Dataset entries:
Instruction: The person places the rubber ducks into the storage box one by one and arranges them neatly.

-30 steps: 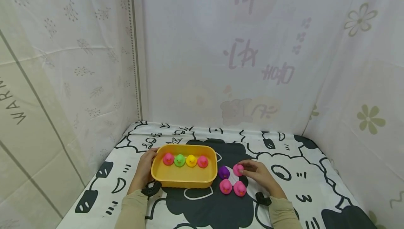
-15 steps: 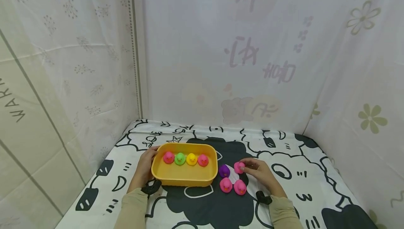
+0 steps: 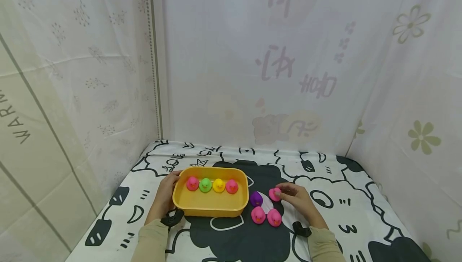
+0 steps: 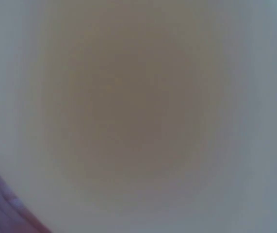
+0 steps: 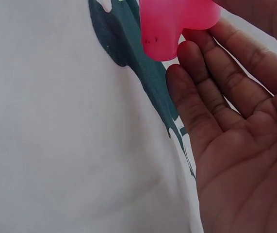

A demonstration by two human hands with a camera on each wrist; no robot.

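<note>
Head view: A person's left hand point(image 3: 164, 193) rests at the left end of a yellow tray point(image 3: 209, 206), its fingers partly hidden; whether they are curled around the rim cannot be told. Lined up inside are a red-pink duck point(image 3: 193, 183), a green duck point(image 3: 205, 185), a yellow duck point(image 3: 218, 185) and a second red-pink duck point(image 3: 232, 186). Just right of the tray, a purple duck point(image 3: 256, 199), a near-left pink duck point(image 3: 258, 215) and a near-right pink duck point(image 3: 274, 217) stand untouched on patterned cloth point(image 3: 223, 238). A far pink duck point(image 3: 274, 194) is pinched between thumb and fingertips of the right hand point(image 3: 297, 200), the other fingers loosely extended. Four ducks in, four out: the work looks roughly half done.
</note>
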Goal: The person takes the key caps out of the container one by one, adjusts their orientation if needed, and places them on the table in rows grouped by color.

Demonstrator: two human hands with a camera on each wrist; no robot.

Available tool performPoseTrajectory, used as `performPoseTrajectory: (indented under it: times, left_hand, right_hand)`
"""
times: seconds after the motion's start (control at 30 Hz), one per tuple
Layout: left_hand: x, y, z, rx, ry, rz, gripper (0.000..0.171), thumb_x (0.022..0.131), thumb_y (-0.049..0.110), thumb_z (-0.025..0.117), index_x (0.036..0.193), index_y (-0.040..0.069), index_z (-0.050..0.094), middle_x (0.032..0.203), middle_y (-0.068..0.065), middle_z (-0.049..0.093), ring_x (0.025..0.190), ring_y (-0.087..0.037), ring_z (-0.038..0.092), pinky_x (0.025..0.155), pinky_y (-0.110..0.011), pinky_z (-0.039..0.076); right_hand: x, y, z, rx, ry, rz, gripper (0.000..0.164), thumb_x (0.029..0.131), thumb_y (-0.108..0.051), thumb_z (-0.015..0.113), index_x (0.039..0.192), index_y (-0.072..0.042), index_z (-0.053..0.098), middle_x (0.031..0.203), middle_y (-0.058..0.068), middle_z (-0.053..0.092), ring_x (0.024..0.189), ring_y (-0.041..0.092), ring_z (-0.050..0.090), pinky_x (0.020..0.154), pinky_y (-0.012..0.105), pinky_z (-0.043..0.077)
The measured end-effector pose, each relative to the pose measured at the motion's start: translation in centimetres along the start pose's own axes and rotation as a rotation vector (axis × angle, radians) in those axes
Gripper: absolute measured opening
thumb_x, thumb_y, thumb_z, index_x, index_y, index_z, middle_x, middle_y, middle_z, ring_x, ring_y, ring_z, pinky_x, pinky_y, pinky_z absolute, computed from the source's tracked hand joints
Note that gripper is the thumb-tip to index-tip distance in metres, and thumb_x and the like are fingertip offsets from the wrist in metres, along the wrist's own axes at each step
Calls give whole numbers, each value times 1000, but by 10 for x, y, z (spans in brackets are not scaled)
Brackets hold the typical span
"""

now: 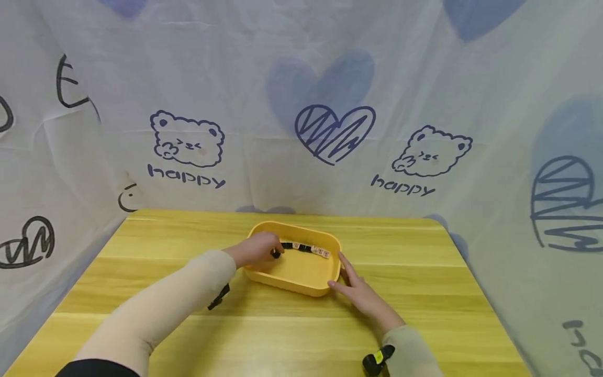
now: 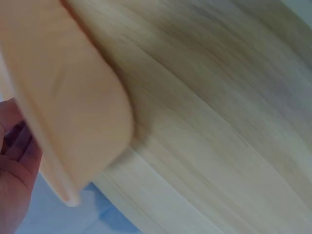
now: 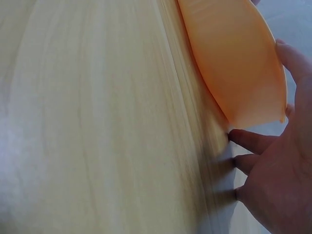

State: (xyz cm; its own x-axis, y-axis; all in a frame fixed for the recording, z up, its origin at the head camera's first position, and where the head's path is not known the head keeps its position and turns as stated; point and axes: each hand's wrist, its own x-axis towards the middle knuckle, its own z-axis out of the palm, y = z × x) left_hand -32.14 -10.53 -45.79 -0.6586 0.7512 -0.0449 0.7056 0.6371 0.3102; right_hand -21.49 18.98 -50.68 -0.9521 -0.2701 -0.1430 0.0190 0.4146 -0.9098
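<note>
A yellow plastic tray (image 1: 301,267) stands on the table, and along its far inside wall runs a row of small blocks (image 1: 305,248), some black and some white with printed marks. My left hand (image 1: 258,248) reaches over the left end of the tray, fingers curled down inside it. A small black block (image 1: 275,254) shows at those fingertips, partly covered by them. In the left wrist view the tray's wall hides most of the fingers (image 2: 14,114). At the tray's right end, my right hand (image 1: 356,289) touches the outside and rim with spread fingers, thumb at the near corner.
The wood-grain table (image 1: 400,293) extends around the tray on all sides. Behind it hangs a pale cloth (image 1: 264,173) printed with bears and hearts. Black straps with small devices are at both wrists, the right one (image 1: 377,360) near the table's front.
</note>
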Motion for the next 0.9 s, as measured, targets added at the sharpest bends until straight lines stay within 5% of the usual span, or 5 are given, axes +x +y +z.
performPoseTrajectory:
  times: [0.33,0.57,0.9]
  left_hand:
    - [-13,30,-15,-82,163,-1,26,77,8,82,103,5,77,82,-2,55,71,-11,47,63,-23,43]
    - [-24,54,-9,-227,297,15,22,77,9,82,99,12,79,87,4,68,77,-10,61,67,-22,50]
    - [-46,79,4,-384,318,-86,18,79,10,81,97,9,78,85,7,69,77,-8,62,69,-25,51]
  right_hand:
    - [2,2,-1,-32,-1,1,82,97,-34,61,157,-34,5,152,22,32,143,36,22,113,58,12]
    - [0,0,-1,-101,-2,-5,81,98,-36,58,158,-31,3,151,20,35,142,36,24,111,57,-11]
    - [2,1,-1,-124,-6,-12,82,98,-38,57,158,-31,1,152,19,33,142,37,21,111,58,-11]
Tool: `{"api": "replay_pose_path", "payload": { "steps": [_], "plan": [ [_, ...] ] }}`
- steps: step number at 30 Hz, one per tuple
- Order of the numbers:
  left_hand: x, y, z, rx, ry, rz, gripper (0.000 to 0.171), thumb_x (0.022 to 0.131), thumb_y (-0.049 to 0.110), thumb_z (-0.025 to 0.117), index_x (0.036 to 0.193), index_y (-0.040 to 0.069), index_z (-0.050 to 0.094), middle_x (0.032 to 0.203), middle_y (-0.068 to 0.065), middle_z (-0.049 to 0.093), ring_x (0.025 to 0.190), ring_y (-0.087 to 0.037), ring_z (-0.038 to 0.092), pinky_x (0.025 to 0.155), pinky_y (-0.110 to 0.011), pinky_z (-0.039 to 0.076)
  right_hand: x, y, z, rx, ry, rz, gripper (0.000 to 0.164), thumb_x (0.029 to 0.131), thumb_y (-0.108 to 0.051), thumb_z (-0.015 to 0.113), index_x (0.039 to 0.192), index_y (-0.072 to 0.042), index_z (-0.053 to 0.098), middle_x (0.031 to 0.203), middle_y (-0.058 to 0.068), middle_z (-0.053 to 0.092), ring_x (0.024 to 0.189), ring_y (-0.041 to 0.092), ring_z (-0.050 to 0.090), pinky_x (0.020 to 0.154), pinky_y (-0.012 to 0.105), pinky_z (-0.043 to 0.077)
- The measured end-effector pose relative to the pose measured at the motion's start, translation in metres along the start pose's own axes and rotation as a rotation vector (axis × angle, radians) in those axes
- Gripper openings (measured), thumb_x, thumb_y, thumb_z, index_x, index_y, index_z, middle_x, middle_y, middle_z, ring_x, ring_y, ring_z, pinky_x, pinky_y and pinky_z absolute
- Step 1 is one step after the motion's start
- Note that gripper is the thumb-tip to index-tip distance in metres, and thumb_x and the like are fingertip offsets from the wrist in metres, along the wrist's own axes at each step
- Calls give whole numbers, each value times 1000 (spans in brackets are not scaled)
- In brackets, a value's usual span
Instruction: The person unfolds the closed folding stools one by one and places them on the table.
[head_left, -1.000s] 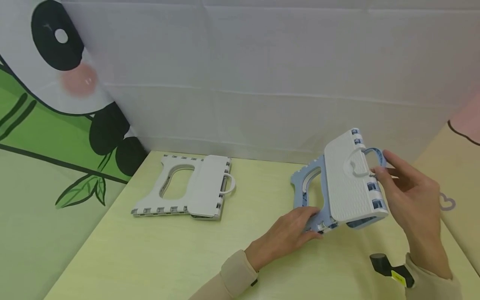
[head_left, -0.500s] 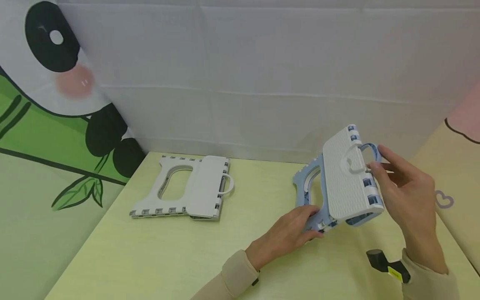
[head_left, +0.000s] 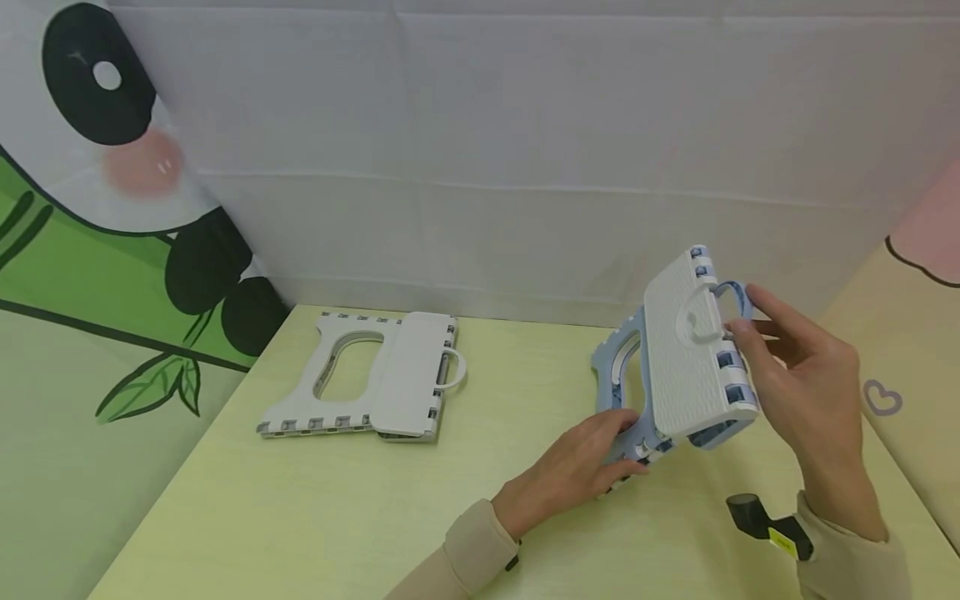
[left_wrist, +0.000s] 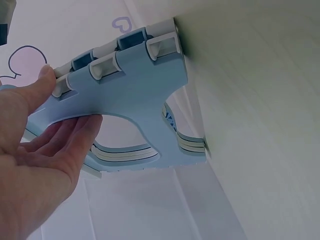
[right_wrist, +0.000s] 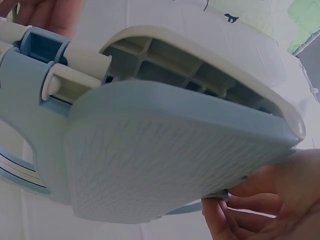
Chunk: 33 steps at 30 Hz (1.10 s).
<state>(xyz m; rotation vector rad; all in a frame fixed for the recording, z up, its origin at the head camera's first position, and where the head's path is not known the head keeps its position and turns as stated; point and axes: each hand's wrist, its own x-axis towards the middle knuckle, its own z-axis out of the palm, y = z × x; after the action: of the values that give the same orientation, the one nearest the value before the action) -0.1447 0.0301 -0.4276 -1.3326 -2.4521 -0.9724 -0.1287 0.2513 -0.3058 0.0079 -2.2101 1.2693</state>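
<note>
From my end, the left hand [head_left: 566, 460], nearer me, clamps the blue stool [head_left: 651, 392]; the right hand [head_left: 813, 383] pinches at its handle [head_left: 743, 297]. Stool's tilted between them, seat [head_left: 686, 358] lengthwise away from me. White stool [head_left: 408, 383] flat, well left.

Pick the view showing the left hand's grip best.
Left wrist: the left hand appears close, thumb at the edge of the blue stool, fingers at its opening. Head shows the hand's back; right wrist, only a cropped part.
</note>
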Motion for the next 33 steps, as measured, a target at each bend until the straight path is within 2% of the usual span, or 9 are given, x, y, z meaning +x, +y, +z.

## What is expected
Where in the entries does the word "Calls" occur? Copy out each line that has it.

## Your solution
Calls give whole numbers, each value times 1000, but by 10 for x, y, z (spans in brackets are not scaled)
- Calls give whole numbers, each value times 1000 (spans in brackets are not scaled)

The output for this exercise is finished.